Smosker avatar Jun 22 '20 14:06 Smosker

It's out of scope of an "ORM". I think you're looking for a load balancer like service or proxy.

wwwjfy avatar Jun 22 '20 14:06 wwwjfy

psql can work with such kind of connect string django ORM also support such feature and asyncpg too

In sqlalchemy you can also do such thing - by specifying your own creator like this

create_engine(..., creator=my_func) and parsing URL string as you want

But in gino i cant find out a way to do so - because gino code in https://github.com/python-gino/gino/blob/master/src/gino/dialects/asyncpg.py#L518 invoking before creator function in sqlalchemy

Related topic in sqlalchemy https://github.com/sqlalchemy/sqlalchemy/issues/4392

in asyncpg i can do it like this:

DB_CONF = {
    'host': [
        'host1',
        'host2',
        'host3',
    ],
    'port': 1234,
    'user': 'user',
    'password': 'pass',
    'database': 'dn_name',
    'ssl': ssl_context,

}
asyncpg.create_pool(**DB_CONFIG)

Smosker avatar Jun 22 '20 15:06 Smosker

Thanks for letting me know. I'm surprised. If it's supported by both sqlalchemy and the underlying driver, I guess it shouldn't be too hard to come up with a fix, though personally I don't feel like this is the right place to handle it.
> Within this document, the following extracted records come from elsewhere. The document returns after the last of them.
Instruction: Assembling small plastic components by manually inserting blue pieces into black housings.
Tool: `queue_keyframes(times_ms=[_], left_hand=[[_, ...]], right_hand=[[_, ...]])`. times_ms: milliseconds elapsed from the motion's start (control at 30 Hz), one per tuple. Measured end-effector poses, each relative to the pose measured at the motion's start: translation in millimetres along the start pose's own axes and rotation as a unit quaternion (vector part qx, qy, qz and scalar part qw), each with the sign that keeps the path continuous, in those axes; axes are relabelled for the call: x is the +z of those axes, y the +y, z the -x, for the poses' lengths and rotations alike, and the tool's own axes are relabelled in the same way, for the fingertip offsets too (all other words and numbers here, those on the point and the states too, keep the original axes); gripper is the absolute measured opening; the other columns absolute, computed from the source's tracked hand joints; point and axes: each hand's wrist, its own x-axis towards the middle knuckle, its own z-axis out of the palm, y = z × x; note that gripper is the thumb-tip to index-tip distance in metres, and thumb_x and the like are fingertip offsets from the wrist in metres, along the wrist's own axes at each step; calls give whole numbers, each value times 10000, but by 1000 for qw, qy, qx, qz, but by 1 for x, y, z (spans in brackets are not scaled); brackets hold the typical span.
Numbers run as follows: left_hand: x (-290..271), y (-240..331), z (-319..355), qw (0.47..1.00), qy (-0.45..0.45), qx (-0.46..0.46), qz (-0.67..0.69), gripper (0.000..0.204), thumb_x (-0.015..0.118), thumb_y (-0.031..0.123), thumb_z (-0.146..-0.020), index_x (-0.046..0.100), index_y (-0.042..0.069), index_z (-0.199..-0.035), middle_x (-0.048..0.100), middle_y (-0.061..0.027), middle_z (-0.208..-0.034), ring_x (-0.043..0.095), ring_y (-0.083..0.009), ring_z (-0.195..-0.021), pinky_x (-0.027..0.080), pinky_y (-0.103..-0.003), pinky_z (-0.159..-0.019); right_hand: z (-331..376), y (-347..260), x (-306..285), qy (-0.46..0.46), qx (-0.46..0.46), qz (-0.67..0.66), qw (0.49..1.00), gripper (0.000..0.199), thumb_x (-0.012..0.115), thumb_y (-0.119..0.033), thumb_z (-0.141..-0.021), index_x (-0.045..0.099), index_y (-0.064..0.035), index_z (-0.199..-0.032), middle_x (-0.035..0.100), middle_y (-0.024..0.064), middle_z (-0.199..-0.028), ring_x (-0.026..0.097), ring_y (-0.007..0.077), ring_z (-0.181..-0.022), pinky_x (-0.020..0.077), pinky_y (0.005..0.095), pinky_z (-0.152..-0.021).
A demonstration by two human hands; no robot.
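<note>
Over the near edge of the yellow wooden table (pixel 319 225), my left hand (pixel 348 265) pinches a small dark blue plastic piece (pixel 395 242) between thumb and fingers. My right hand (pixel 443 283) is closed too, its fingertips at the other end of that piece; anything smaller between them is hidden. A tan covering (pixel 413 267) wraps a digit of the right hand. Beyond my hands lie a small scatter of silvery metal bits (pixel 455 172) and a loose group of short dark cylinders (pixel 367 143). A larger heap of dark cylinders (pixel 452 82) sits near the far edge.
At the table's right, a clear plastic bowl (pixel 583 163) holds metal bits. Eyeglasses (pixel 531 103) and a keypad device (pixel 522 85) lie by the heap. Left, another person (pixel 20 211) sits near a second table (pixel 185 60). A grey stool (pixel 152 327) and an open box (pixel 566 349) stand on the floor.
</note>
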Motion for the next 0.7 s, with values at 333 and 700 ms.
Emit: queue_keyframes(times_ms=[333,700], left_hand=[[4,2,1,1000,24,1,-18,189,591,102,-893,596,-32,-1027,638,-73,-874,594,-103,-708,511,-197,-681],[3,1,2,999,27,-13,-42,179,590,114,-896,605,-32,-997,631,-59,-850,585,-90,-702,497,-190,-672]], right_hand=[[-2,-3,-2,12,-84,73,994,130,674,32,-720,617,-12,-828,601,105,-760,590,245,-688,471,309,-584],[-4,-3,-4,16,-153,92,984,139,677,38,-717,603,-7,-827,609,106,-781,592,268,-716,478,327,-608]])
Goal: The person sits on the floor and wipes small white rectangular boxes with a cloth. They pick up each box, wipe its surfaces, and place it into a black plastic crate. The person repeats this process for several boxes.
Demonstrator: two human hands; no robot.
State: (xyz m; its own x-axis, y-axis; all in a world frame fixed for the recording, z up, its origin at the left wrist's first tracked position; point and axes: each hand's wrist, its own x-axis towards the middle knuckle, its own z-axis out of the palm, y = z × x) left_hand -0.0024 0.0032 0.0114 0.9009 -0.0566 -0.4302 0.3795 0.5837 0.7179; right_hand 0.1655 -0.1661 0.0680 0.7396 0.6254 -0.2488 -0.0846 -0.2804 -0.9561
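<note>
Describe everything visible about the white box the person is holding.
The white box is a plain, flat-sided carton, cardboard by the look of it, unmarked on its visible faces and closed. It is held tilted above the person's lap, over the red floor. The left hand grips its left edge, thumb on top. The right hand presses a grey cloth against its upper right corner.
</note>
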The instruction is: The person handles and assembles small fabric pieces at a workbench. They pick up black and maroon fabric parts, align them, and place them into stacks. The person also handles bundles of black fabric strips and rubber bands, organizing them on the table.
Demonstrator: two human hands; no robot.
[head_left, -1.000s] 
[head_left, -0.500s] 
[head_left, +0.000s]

I'll mark it as feature request then.

wwwjfy avatar Jun 22 '20 15:06 wwwjfy

I found a way around - if i pass

from gino.ext.starlette import Gino
from sqlalchemy.engine.url import URL

db = Gino(dsn=URL(
            username='user',
            password='pass',
            host=['host1', 'host2'],
            port=1234
            database='db',
        ))

it will work correctly (except for unability to print(db.config)).

Smosker avatar Jun 22 '20 16:06 Smosker

the only thing i dont figure out yet -how to pass option target_session_attrs=read-write in order to get master.

Smosker avatar Jun 22 '20 17:06 Smosker

@Smosker is it better to create a DB URL string and pass this parameter to your db object?

db = Gino()

async def init_app():
    await db.set_bind(f"postgresql://{PG_USER}:{PG_PASSWORD}@{PG_HOST}:{PG_PORT}/{PG_DB}?"
                      f"target_session_attrs={PG_TARGET_SESSION_ATTRS}")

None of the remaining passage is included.